-- Instructions to follow --
Begin with the line containing "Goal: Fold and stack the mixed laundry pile" and end with the last line of the data below; return those lines exactly, and only those.
[Exercise inputs — start]
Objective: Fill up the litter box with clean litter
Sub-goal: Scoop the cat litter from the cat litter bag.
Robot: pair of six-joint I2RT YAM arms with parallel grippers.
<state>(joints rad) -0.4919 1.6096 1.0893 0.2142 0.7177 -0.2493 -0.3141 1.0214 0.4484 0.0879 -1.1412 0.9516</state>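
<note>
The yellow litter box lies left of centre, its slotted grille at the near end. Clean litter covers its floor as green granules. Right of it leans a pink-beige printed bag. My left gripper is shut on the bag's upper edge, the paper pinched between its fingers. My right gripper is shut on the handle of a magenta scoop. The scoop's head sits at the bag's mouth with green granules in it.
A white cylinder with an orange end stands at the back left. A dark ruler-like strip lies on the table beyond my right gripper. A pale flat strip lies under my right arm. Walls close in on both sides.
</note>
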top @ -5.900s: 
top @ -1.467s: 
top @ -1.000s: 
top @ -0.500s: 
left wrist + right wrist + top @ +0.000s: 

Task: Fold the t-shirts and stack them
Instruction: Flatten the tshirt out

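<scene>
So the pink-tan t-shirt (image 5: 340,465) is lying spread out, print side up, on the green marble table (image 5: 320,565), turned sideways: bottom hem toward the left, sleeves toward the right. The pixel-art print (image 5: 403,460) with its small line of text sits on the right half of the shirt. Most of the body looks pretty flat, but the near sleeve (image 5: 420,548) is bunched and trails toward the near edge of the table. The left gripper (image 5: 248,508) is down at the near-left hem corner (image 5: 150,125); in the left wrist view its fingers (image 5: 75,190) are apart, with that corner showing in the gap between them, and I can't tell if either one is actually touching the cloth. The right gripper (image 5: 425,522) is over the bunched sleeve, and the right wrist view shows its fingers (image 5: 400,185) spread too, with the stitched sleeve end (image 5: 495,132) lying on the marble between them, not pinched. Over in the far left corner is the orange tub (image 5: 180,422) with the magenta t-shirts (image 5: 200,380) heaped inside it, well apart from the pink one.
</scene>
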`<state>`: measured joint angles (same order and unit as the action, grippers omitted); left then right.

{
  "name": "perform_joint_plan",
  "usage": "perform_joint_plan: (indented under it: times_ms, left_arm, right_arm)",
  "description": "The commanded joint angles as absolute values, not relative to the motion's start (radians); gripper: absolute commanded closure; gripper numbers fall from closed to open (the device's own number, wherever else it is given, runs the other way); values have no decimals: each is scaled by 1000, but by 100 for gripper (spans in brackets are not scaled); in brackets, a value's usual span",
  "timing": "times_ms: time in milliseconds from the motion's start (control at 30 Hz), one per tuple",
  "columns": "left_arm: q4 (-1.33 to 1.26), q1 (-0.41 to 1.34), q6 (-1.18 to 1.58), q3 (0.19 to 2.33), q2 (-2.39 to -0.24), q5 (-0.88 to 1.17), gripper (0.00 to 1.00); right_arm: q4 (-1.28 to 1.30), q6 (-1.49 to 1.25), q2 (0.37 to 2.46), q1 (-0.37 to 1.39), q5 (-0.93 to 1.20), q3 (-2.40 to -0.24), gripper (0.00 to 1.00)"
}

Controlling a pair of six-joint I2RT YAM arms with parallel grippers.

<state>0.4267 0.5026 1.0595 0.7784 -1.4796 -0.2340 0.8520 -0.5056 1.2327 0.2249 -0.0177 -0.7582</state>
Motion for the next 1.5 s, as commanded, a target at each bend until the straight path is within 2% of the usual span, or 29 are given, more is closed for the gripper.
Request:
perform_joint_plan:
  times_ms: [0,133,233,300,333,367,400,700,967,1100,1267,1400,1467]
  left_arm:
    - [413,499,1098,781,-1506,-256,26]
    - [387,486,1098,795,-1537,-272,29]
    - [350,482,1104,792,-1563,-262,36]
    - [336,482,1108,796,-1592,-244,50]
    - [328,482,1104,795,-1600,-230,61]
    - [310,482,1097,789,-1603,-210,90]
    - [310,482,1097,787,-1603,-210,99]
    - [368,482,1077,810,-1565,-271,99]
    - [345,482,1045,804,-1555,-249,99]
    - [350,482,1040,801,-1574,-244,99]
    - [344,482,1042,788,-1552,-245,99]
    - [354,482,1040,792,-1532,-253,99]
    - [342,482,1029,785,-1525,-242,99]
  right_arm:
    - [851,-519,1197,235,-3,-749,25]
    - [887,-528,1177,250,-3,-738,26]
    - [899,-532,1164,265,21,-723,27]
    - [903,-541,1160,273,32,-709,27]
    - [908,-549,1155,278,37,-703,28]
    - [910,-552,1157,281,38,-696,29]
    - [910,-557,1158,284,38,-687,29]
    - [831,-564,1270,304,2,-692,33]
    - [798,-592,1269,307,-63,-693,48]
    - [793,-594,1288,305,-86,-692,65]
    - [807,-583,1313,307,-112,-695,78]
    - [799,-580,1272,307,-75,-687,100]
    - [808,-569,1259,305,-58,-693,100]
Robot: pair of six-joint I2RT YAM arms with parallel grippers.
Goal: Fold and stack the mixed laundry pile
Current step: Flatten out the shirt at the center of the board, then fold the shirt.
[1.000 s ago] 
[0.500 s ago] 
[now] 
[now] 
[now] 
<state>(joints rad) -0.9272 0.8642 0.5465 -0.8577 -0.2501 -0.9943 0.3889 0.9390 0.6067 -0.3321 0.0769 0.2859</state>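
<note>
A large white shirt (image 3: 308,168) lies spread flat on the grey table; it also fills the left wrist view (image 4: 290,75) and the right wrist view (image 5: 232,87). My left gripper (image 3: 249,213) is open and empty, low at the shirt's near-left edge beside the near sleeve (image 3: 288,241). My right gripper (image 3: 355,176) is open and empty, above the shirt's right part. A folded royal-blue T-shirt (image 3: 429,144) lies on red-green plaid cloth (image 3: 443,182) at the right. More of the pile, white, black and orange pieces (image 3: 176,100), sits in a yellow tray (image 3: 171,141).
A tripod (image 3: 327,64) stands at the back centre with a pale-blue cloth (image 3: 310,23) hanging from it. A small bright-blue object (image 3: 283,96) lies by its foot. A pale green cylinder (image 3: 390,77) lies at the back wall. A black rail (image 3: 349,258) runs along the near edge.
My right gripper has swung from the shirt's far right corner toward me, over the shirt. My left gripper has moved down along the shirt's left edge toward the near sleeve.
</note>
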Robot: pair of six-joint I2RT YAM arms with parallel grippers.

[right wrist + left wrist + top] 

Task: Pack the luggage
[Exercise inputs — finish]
-- Exercise solution --
Goal: Fold and stack the mixed laundry pile
Current step: Flatten out the shirt at the center of the board, then fold the shirt.
[1.000 s ago] 
[0.500 s ago] 
[now] 
[now] 
[now] 
<state>(joints rad) -0.9272 0.8642 0.5465 -0.8577 -0.2501 -0.9943 0.3889 0.9390 0.6067 -0.3321 0.0769 0.2859</state>
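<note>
A large white shirt (image 3: 308,168) lies spread flat on the grey table; it also fills the left wrist view (image 4: 290,75) and the right wrist view (image 5: 232,87). My left gripper (image 3: 249,213) is open and empty, low at the shirt's near-left edge beside the near sleeve (image 3: 288,241). My right gripper (image 3: 355,176) is open and empty, above the shirt's right part. A folded royal-blue T-shirt (image 3: 429,144) lies on red-green plaid cloth (image 3: 443,182) at the right. More of the pile, white, black and orange pieces (image 3: 176,100), sits in a yellow tray (image 3: 171,141).
A tripod (image 3: 327,64) stands at the back centre with a pale-blue cloth (image 3: 310,23) hanging from it. A small bright-blue object (image 3: 283,96) lies by its foot. A pale green cylinder (image 3: 390,77) lies at the back wall. A black rail (image 3: 349,258) runs along the near edge.
My right gripper has swung from the shirt's far right corner toward me, over the shirt. My left gripper has moved down along the shirt's left edge toward the near sleeve.
</note>
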Robot: pair of six-joint I2RT YAM arms with parallel grippers.

[right wrist + left wrist + top] 

Task: Pack the luggage

Nothing else is part of this exercise.